| ASSIGNMENT |
Collect all lines below with the string "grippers".

| THE INPUT |
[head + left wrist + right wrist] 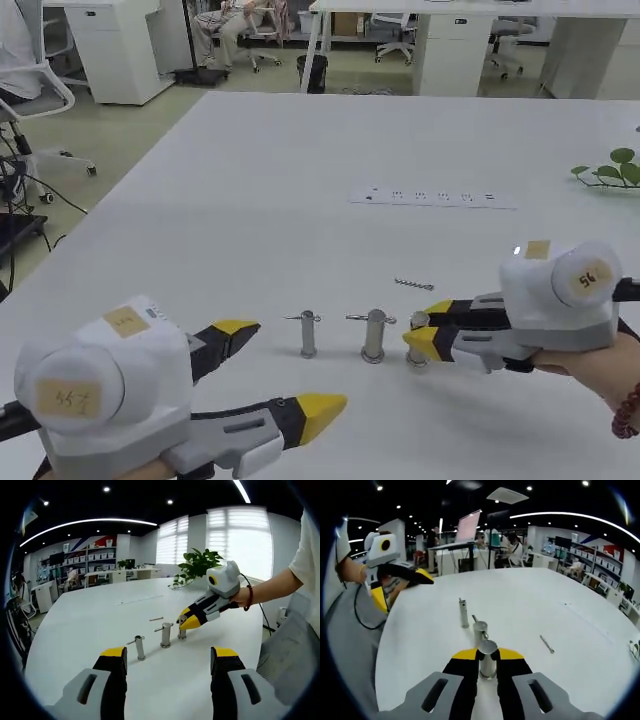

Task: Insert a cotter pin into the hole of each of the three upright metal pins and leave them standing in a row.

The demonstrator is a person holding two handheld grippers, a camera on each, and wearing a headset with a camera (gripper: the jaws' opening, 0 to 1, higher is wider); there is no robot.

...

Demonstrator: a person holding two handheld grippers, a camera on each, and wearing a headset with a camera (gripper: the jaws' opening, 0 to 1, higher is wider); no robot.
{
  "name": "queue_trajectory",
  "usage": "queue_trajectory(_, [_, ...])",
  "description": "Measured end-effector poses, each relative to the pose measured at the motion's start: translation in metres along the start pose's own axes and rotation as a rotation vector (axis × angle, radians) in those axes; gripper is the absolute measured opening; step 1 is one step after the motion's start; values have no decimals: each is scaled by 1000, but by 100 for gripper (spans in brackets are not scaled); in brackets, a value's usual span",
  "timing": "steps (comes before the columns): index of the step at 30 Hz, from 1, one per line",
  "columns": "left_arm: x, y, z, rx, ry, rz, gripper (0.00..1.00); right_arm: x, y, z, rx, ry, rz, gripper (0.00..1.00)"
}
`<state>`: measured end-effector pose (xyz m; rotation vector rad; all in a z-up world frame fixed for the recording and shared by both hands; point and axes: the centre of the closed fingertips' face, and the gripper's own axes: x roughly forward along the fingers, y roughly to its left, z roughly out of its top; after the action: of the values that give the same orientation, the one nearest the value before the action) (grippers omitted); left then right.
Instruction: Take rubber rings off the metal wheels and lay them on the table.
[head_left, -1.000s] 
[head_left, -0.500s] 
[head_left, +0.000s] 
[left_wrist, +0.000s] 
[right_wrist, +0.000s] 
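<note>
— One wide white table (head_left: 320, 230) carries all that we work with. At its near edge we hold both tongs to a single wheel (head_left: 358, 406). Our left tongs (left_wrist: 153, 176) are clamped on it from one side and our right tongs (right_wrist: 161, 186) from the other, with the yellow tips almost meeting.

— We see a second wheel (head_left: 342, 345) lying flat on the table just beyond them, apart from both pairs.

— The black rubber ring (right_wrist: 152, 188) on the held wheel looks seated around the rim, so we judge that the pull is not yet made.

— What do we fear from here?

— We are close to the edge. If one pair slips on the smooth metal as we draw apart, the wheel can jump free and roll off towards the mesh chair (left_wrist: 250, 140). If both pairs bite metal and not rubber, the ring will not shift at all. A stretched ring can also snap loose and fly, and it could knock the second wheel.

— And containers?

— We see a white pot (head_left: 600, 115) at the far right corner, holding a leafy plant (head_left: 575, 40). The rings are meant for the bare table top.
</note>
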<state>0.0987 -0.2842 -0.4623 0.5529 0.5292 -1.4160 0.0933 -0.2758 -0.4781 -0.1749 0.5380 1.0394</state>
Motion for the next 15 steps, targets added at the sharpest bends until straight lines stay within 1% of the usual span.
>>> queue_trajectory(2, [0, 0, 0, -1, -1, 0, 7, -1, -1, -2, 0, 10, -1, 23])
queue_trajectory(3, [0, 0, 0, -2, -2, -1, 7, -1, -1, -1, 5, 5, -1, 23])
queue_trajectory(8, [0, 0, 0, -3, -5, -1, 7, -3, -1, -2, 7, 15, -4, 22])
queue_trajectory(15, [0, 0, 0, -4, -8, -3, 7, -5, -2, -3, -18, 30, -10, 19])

| TASK RESULT |
The demonstrator is a person holding two handheld grippers, a camera on each, and wearing a headset with a camera (gripper: the jaws' opening, 0 to 1, higher is wider); there is no robot.
Demonstrator: a person holding two handheld grippers, a camera on each, and wearing a headset with a camera (gripper: the jaws' opening, 0 to 1, higher is wider); no robot.
`<state>`: measured end-effector pose (xyz m; rotation vector rad; all in a z-up world frame fixed for the recording and shared by both hands; point and axes: the centre of the closed fingertips' face, and the gripper's own axes: x roughly forward along the fingers, y roughly to its left, z roughly out of its top; after the action: of the values that give the same orientation, the one nearest the value before the action) (grippers omitted); left then right.

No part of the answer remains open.